Laura Jeanne Allen
Mis abuelos estuvieron casados por más de medio siglo, y practicaron un juego muy propio y especial desde el momento en que se conocieron. El objetivo era escribir la palabra “shmily” en un lugar sorpresa para que el otro la encontrara. A cada uno le iba correspondiendo dejar “shmily” en los recipientes del azúcar y la harina para esperar a quien preparara la siguiente comida. Lo escribían en los cristales empañados que daban al patio donde mi abuela siempre nos obsequiaba budín caliente hecho en casa teñido con colorante comestible azul. “Shmily” aparecía escrito en el vapor adherido al espejo después de una ducha caliente, donde reaparecía después de cada baño. En un momento dado, mi abuela deshizo todo un rollo de papel sanitario para escribir shmily en la última hoja.
En cualquier lugar podía aparecer “shmily”. En los tableros y asientos de los autos, o pegadas al volante hallaban pequeñas notas con “shmily” garabateada deprisa. Las notas aparecían dentro de los zapatos y bajo las almohadas. Escribían “shmily” en el polvo sobre la repisa de la chimenea y la trazaban en las cenizas del hogar. Esta misteriosa palabra era parte de la casa de mis abuelos como lo eran los muebles.
Me llevó bastante tiempo poder apreciar en su totalidad el juego de mis abuelos. El escepticismo me impedía creer en el verdadero amor, en que es puro y duradero.
Sin embargo, jamás dudé de la relación de mis abuelos. Su amor era firme. Era más que sus pequeños juegos de galanteo, era una forma de vida. Su relación estaba basada en un afecto devoto y apasionado que no todos tienen la suerte de experimentar.
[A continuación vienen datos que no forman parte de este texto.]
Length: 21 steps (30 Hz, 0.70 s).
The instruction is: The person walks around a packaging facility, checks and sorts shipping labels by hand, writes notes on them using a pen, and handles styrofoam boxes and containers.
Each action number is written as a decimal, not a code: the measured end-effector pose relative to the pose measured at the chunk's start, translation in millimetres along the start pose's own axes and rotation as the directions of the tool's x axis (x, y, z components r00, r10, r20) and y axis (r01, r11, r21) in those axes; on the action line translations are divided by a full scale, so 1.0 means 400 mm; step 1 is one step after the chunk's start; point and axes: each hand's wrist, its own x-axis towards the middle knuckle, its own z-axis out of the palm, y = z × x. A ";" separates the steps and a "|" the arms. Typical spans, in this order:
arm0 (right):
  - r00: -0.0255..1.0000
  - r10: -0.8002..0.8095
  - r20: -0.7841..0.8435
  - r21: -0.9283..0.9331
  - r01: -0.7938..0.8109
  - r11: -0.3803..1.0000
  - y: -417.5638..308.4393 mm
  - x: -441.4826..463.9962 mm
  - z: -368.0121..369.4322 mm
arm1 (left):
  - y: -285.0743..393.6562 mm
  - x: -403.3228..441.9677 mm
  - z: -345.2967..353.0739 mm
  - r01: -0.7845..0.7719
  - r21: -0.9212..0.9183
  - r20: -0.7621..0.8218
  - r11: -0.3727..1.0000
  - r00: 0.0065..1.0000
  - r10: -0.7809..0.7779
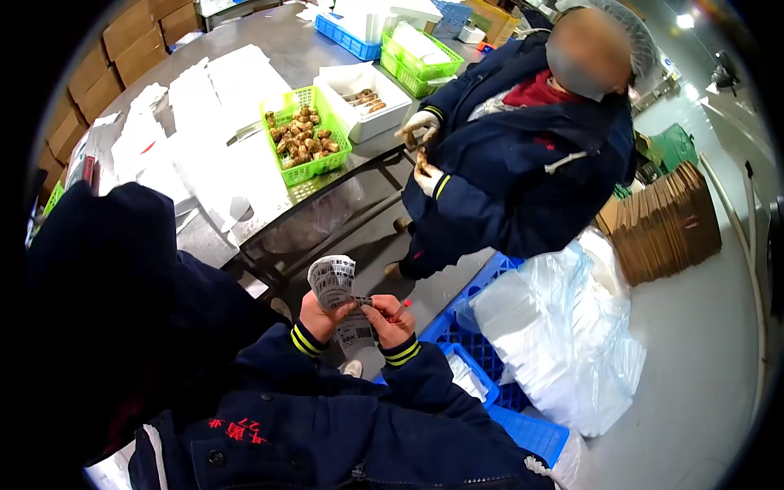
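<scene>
My left hand [319,317] is closed around a curled strip of printed labels [333,276] in front of my jacket. The strip is white with black text and barcodes, and its lower end hangs down between my hands with a square code on it. My right hand [389,321] pinches the strip's edge from the other side. A thin red-tipped object, like a pen [405,305], sticks out of my right fingers; most of it is hidden.
A metal table [245,37] holds a green basket of mushrooms [304,135], a white foam box [363,98] and paper sheets. A gloved co-worker [523,155] opposite holds a mushroom. Another dark jacket [106,286] is close left. Plastic bags [563,327] and flattened cartons [665,229] lie right.
</scene>
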 end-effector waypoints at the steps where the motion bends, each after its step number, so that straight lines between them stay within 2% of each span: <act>1: 1.000 0.003 0.011 0.001 -0.003 1.000 0.007 0.032 -0.007 | -0.008 0.029 0.008 0.012 -0.059 -0.022 0.998 1.000 -0.014; 4: 0.999 0.045 0.012 -0.042 -0.045 0.998 0.029 0.128 -0.018 | -0.019 0.125 0.018 0.056 -0.157 -0.085 0.986 0.994 -0.070; 6: 0.999 0.024 -0.041 -0.078 -0.027 0.997 0.046 0.211 -0.023 | -0.037 0.207 0.011 0.005 -0.117 -0.056 0.993 0.998 -0.012; 7: 0.996 0.082 -0.035 -0.051 -0.084 0.995 0.047 0.255 -0.025 | -0.037 0.259 0.008 0.031 -0.176 -0.047 0.984 0.998 -0.039; 8: 0.997 0.065 -0.027 -0.062 -0.067 0.996 0.052 0.298 -0.026 | -0.038 0.306 0.004 0.054 -0.236 -0.037 0.970 0.997 -0.065; 10: 0.996 0.041 -0.083 -0.083 -0.048 0.995 0.067 0.393 -0.020 | -0.043 0.405 -0.017 0.009 -0.241 -0.035 0.970 0.999 -0.017; 11: 0.996 0.018 -0.086 -0.167 -0.032 0.986 0.083 0.442 -0.019 | -0.050 0.451 -0.033 -0.024 -0.166 -0.033 0.986 0.999 0.019; 12: 0.992 0.074 -0.097 -0.169 -0.090 0.982 0.086 0.489 -0.009 | -0.061 0.488 -0.052 -0.050 -0.085 -0.034 0.995 0.998 0.047; 13: 0.996 0.041 -0.085 -0.187 -0.056 0.981 0.104 0.528 0.001 | -0.072 0.527 -0.067 -0.044 -0.166 -0.033 0.985 0.999 0.039; 14: 0.997 0.001 -0.074 -0.203 -0.016 0.979 0.116 0.576 0.014 | -0.079 0.565 -0.091 -0.055 -0.163 -0.049 0.985 0.998 0.048; 16: 0.994 0.097 -0.049 -0.138 -0.103 0.985 0.130 0.639 0.031 | -0.091 0.610 -0.128 0.032 -0.089 -0.027 0.995 0.999 -0.034; 17: 0.991 0.120 -0.064 -0.139 -0.128 0.982 0.160 0.652 0.032 | -0.108 0.618 -0.139 0.006 -0.030 -0.027 1.000 1.000 -0.007; 18: 0.998 0.028 -0.052 -0.153 -0.035 0.988 0.182 0.680 0.034 | -0.133 0.632 -0.152 0.012 -0.069 -0.009 0.998 1.000 -0.013; 20: 1.000 0.021 -0.015 -0.245 -0.024 0.969 0.214 0.726 0.017 | -0.167 0.646 -0.184 -0.042 0.072 -0.071 0.996 0.996 0.047; 21: 1.000 0.018 -0.009 -0.263 -0.020 0.964 0.223 0.751 0.006 | -0.206 0.645 -0.212 0.082 -0.061 -0.059 0.995 0.995 -0.086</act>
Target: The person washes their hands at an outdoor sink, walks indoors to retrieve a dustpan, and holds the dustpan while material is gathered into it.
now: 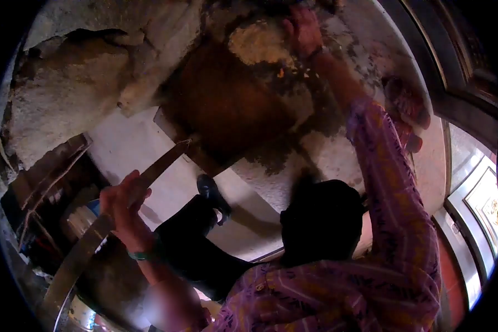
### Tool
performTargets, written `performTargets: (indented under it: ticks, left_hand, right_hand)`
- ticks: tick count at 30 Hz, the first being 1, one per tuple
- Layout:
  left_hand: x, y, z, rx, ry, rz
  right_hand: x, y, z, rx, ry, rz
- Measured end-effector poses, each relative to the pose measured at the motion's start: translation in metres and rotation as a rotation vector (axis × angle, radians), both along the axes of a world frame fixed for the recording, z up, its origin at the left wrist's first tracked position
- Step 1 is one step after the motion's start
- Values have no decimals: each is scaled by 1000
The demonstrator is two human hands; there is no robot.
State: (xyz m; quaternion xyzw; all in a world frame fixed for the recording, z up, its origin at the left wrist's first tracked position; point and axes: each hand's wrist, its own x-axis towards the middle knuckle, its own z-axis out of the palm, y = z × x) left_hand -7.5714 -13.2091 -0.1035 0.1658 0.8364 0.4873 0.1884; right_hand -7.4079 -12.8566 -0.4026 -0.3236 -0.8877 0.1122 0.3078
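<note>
My left hand (126,207) is closed round a long flat strip (77,263) that looks like wood or metal. One end of the strip reaches up to the edge of a dark brown square area (232,105), and the other runs down to the lower left. At the top, my right hand (304,34) is stretched out with its fingers apart and nothing visible in it. Beside it lies a pale tan patch (260,43) on the stained surface. Whether my right hand touches that surface, I cannot tell.
Pale rough sacking or stone (66,83) fills the upper left. A dark box-like shape (55,182) with sticks stands at the left. My black shoe (210,193) rests on light floor. Reddish footwear (406,110) lies at the right, near a door frame (470,205).
</note>
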Motion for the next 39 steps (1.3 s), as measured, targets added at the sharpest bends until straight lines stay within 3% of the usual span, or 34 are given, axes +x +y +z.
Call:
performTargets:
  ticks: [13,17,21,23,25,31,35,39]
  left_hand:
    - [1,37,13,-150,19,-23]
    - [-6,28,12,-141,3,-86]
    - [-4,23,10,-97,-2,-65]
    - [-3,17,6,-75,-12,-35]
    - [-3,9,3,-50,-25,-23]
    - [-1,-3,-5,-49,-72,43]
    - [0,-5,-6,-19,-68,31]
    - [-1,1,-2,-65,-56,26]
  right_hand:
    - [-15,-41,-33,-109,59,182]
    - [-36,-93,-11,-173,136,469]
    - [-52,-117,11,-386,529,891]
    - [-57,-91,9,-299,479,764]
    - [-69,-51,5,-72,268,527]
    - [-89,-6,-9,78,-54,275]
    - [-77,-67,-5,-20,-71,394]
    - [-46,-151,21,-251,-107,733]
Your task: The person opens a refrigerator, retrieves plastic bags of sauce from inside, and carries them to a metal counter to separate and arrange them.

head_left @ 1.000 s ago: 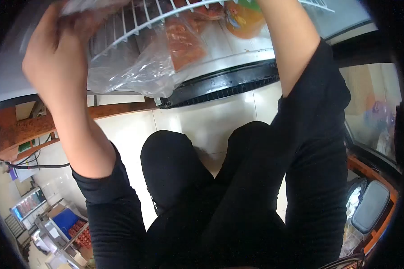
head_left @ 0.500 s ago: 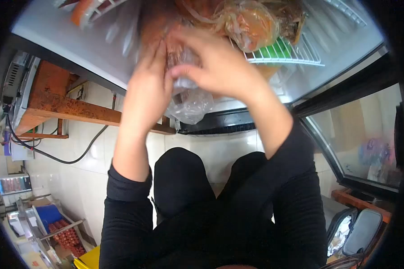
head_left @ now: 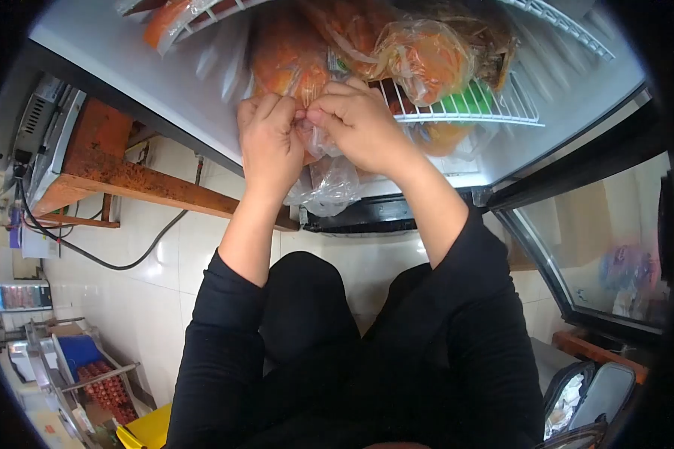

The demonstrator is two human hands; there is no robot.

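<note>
Both of my hands meet at a clear plastic bag with orange contents (head_left: 286, 61), which lies at the front of a white wire shelf in a fridge. My left hand (head_left: 271, 138) pinches the gathered plastic at the bag's near end. From the right, my right hand (head_left: 356, 123) pinches the same plastic, its fingertips almost touching those of the left. A crumpled clear end of plastic (head_left: 328, 187) hangs below the hands. Beside them on the shelf sits another wrapped orange bundle (head_left: 427, 63). Beneath the wire shelf (head_left: 468, 117) something green and an orange item show.
The glass fridge door (head_left: 591, 247) stands open at the right. At the left is a rusty orange metal frame (head_left: 150, 183) with a black hose. An open grey case (head_left: 605, 396) lies at the lower right, and a rack with red items (head_left: 108, 393) at the lower left.
My hands have come together from far apart and now pinch the bag's plastic. The view has shifted, showing more of the shelf and its wrapped bundles.
</note>
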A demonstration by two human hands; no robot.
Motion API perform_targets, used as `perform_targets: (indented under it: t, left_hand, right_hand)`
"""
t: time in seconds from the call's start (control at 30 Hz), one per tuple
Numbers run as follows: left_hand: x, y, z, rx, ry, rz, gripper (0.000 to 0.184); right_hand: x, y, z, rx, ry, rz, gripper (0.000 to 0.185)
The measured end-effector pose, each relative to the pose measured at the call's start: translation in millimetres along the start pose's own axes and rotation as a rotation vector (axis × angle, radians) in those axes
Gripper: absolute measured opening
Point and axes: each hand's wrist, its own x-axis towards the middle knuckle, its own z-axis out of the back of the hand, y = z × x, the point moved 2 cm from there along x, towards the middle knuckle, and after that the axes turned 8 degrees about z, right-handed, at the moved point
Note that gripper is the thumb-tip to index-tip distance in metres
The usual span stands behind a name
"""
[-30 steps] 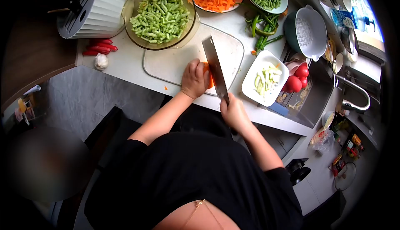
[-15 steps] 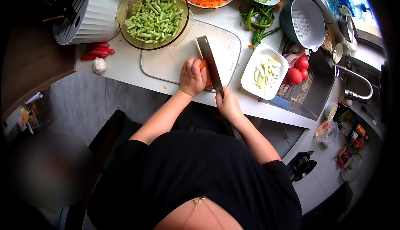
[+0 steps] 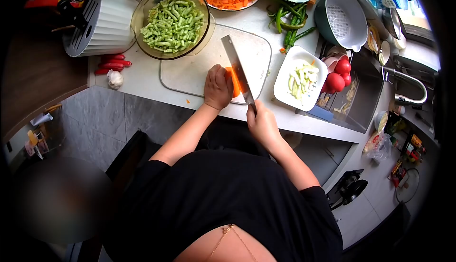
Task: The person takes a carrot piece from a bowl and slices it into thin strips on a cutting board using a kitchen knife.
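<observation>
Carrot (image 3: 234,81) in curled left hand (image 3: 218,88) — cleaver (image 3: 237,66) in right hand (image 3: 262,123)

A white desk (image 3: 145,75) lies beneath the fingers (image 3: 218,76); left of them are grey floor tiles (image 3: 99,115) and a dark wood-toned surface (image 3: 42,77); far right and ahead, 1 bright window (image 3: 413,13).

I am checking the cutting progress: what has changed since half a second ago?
The right hand has drawn slightly back, holding the cleaver; more of the carrot shows. Nothing was let go: the left hand still holds the carrot.
</observation>
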Motion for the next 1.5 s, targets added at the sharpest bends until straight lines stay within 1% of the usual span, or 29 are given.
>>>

El abuelo y la abuela se tomaban la mano cada vez que podían, se robaban besos cada vez que chocaban en su cocina minúscula. Los dos terminaban la oración que el otro empezaba y compartían a diario el crucigrama y otro juego de palabras. Mi abuela me susurraba lo hermoso que era el abuelo, lo guapo que había llegado a ser de viejo. Aseguraba que en verdad había sabido “cómo atraparlo”. Antes de cada comida se inclinaban y daban gracias maravillándose de sus bendiciones: una familia maravillosa, buena suerte y tenerse el uno al otro.
Pero hubo una nube oscura en la vida de mis abuelos: mi abuela padecía cáncer de mama. La enfermedad apareció por primera vez diez años atrás. Como siempre, el abuelo estuvo con ella en todo momento. Le reconfortaba en su habitación amarilla, pintada de ese color para que siempre estuvieran rodeados de sol, incluso cuando ella estuvo tan mal que ya no pudo salir.
Ahora el cáncer atacaba de nuevo su cuerpo. Con la ayuda de un bastón y la mano firme de mi abuelo, seguían yendo a la iglesia todas las mañanas. Pero mi abuela continuó debilitándose hasta que, finalmente, ya no pudo salir de casa. Durante algún tiempo, el abuelo asistió solo a la iglesia para pedirle a Dios que velara por su esposa. Luego, un día, lo que todos temíamos finalmente sucedió: la abuela se fue.
La palabra “shmily” fue garabateada en amarillo en los listones color de rosa del ramo de flores del funeral de mi abuela. Al disminuir la concurrencia y alejarse los últimos miembros de la comitiva, mis tías, tíos, primos y otros miembros de la familia nos acercamos y nos reunimos alrededor de la abuela por última vez. El abuelo dio un paso hacia el ataúd de mi abuela y, tomando aire, tembloroso, le empezó a cantar. Entre sus lágrimas y el dolor surgió el canto: un arrullo profundo y gutural.
Además de mi propia pena, jamás olvidaré ese momento porque entonces supe que, aunque no podía imaginar la profundidad de su amor, había tenido el privilegio de atestiguar su incomparable belleza.
S-h-m-i-l-y (en inglés See How Much I Love You): Mira cuánto te amo.
Gracias, abuela y abuelo, por permitirme ver.